* WHAT NEEDS TO BE DONE *
For this exercise, reproduce the entries below exactly, but only from the line containing "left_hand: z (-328" through the line containing "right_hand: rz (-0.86", both included.

* EXTRACTED ENTRIES *
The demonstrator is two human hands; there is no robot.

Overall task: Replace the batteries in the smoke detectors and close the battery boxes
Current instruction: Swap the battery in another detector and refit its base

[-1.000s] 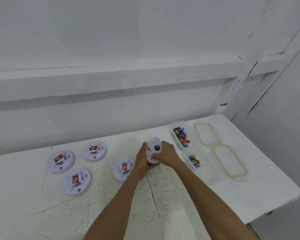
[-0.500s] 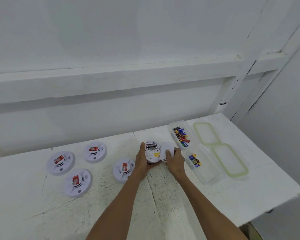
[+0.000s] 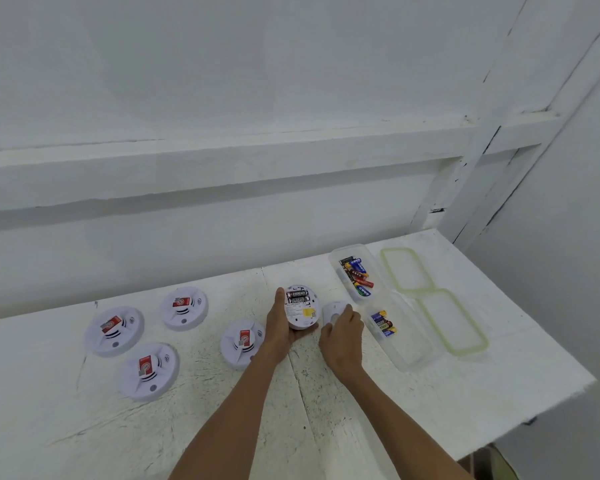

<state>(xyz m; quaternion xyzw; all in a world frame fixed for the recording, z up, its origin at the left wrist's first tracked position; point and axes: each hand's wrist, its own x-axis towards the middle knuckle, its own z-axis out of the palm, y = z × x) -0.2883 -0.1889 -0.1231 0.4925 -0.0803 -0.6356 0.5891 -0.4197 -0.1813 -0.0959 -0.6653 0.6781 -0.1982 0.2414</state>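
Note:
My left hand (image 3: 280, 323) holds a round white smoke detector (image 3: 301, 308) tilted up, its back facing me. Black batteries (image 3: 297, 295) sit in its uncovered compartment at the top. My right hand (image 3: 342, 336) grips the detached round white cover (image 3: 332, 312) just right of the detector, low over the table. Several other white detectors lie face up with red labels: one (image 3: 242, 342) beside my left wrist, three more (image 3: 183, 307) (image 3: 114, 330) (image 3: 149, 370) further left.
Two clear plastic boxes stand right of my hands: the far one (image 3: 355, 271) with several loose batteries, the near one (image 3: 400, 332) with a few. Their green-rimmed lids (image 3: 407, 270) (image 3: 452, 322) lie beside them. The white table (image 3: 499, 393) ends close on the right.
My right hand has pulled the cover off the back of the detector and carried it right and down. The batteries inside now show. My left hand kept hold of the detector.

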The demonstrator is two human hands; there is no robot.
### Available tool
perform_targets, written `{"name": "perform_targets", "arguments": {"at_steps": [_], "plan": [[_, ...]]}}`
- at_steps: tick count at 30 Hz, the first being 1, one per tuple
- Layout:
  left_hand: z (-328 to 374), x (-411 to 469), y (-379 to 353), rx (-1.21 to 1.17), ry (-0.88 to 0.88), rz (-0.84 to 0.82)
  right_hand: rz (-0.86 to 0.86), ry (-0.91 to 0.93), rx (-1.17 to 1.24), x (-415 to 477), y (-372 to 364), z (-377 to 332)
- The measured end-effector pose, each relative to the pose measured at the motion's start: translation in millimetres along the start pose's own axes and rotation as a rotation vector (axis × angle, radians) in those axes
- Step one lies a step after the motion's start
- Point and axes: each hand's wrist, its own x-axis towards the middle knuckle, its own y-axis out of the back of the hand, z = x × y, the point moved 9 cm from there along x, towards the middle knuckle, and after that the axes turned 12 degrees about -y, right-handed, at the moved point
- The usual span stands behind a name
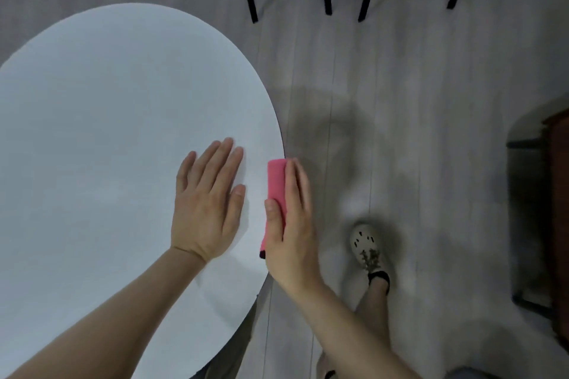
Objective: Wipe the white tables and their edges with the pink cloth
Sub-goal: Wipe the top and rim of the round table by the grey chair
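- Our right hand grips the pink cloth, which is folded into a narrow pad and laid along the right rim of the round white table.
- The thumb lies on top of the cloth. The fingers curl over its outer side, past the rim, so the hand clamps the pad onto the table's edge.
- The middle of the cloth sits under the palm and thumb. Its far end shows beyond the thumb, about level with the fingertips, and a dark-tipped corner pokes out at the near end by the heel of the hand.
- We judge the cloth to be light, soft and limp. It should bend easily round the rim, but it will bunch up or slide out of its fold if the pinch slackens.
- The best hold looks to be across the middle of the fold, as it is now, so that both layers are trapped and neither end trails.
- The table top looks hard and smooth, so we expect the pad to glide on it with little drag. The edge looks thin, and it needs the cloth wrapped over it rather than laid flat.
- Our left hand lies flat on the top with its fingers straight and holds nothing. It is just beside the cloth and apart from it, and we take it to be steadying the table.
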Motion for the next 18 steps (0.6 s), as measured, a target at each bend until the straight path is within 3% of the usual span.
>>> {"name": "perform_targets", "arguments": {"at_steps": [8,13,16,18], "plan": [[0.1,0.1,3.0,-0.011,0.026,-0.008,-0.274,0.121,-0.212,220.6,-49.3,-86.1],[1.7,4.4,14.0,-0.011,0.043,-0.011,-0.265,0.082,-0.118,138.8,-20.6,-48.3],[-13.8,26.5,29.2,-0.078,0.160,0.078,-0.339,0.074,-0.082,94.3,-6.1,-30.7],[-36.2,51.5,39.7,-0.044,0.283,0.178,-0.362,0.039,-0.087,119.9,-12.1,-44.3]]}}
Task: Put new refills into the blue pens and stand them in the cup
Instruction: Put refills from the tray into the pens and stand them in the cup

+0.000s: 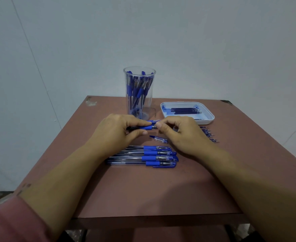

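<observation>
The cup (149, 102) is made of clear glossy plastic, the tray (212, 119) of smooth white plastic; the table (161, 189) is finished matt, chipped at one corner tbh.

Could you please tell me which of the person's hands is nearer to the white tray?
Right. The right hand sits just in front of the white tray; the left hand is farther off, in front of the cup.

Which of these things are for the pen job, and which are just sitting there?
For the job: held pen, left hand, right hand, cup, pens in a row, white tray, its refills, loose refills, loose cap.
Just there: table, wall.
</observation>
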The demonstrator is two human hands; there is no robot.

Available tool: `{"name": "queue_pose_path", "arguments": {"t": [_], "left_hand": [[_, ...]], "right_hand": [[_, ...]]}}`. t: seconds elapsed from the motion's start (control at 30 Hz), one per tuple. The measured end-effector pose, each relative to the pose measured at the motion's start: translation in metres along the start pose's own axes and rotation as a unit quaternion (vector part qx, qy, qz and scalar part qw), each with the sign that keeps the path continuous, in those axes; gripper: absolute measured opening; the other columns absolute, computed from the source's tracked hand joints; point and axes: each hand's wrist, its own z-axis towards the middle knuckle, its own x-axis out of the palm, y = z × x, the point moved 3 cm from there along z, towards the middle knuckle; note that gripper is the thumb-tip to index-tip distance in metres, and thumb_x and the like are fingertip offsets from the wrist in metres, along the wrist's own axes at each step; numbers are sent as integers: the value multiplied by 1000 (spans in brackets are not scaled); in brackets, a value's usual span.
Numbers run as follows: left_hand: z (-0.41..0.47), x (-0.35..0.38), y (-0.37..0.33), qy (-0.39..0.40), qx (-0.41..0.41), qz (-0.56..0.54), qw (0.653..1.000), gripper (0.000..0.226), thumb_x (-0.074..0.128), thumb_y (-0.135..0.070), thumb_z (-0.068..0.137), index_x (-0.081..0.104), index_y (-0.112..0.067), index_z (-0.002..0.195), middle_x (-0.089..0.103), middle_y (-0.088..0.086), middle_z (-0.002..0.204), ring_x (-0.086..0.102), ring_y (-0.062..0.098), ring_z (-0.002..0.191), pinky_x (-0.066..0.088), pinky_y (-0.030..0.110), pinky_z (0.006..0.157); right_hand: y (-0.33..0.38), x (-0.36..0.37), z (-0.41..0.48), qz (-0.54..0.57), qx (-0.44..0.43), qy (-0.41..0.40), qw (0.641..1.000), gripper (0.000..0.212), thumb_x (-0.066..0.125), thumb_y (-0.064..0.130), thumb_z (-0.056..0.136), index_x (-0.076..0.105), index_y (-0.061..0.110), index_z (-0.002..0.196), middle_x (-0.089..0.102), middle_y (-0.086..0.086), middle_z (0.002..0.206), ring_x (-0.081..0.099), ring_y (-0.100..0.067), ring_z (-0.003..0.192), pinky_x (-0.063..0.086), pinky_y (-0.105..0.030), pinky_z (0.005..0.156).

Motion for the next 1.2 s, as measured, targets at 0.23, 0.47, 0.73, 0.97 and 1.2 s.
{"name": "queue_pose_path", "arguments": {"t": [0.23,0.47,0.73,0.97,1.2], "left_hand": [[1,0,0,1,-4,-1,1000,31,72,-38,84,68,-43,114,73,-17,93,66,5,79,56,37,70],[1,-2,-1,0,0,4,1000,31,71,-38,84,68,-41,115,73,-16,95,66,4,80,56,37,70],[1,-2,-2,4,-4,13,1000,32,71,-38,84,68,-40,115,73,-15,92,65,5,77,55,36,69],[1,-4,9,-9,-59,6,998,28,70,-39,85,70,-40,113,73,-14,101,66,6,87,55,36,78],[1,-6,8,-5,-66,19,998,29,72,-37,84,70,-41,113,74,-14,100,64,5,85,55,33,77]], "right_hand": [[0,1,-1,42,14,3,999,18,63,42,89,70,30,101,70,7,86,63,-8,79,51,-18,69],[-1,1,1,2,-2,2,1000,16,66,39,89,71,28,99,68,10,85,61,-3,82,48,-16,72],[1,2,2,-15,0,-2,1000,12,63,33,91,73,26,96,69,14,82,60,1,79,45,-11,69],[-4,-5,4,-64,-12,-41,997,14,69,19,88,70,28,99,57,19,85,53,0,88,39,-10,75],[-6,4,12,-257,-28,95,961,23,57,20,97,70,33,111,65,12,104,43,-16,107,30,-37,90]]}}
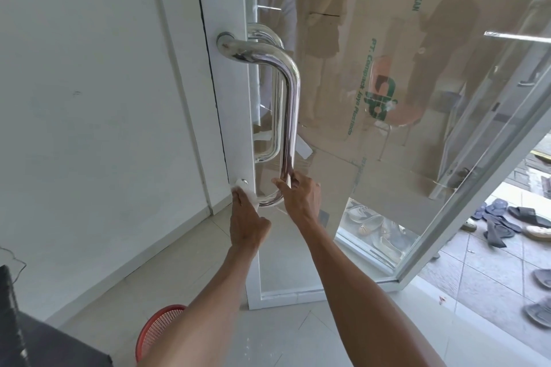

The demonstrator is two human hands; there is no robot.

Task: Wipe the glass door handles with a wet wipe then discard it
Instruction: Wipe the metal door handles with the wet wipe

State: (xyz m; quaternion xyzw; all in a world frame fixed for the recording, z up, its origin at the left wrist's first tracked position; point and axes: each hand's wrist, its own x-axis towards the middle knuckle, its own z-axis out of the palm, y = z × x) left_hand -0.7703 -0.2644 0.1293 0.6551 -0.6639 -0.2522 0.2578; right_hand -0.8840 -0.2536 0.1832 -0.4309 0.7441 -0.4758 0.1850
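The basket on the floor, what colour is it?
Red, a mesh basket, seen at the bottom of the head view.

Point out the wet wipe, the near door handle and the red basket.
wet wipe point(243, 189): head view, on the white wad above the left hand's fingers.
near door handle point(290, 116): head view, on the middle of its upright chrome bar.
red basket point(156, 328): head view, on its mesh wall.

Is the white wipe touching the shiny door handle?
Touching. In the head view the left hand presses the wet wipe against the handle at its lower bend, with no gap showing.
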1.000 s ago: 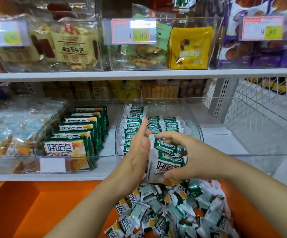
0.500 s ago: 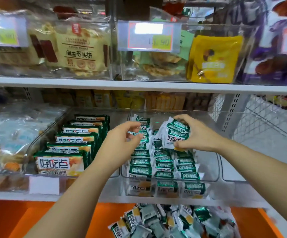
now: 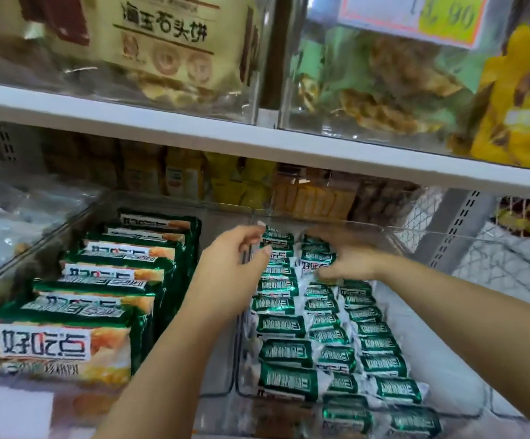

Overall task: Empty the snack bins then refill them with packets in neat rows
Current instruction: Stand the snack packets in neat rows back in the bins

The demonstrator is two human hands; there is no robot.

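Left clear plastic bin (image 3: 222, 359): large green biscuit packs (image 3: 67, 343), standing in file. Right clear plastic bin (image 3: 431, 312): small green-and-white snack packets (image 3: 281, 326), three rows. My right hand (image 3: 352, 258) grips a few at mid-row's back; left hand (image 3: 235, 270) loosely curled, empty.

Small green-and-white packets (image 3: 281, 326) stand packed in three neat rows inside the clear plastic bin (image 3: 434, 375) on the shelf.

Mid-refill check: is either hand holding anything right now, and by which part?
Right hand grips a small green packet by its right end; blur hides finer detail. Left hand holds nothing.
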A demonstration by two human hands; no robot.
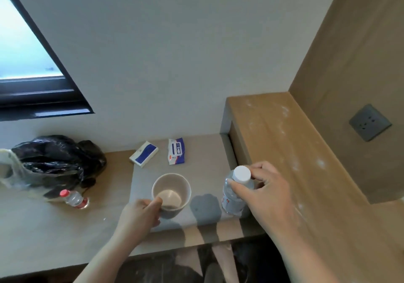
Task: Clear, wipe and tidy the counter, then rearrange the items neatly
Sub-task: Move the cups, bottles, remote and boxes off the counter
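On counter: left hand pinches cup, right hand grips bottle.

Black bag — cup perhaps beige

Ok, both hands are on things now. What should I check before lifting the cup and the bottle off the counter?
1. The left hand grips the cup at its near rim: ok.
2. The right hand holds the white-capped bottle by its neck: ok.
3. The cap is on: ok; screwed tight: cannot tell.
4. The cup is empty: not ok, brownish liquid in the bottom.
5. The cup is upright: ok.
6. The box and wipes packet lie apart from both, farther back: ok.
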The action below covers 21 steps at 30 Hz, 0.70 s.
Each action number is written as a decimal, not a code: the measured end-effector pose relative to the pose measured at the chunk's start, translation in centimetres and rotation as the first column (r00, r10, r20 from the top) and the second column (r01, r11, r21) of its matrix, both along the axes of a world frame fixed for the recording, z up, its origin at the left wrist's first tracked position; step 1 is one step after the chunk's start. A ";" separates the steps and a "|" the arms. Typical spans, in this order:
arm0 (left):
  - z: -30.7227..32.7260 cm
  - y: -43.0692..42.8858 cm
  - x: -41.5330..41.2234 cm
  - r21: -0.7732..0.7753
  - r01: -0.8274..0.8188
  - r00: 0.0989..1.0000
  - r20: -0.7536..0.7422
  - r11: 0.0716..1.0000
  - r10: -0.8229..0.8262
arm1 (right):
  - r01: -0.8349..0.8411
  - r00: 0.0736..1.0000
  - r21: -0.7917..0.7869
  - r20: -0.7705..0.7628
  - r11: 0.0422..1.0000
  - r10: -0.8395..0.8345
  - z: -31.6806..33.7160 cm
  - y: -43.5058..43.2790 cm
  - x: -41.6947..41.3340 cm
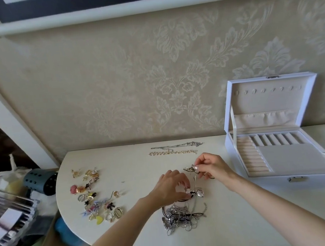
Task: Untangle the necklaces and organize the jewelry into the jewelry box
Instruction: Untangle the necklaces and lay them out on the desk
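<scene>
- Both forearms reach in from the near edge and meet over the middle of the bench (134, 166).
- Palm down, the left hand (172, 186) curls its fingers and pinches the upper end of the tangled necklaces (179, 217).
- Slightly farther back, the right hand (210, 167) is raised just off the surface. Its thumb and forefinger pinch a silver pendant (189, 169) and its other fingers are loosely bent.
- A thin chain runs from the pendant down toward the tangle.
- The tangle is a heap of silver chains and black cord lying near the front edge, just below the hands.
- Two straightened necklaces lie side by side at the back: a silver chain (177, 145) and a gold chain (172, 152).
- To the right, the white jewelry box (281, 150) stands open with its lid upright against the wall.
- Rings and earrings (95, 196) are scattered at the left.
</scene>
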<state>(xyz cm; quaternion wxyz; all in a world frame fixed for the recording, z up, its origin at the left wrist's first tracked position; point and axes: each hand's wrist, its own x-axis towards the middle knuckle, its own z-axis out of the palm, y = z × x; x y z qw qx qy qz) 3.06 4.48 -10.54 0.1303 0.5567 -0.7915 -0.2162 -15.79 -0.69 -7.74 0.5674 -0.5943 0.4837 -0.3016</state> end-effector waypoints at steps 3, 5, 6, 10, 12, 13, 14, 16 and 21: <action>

* COMPLETED TASK *
  left_hand: z (-328 to 374), x (-411 to 469), y (-379 to 353), rx (-1.21 to 1.17), ry (-0.88 to 0.88), rz (-0.84 to 0.82)
  right_hand: rz (-0.86 to 0.86), ry (-0.91 to 0.93), rx (-1.17 to 1.24), x (-415 to 477), y (-372 to 364), z (-377 to 332)

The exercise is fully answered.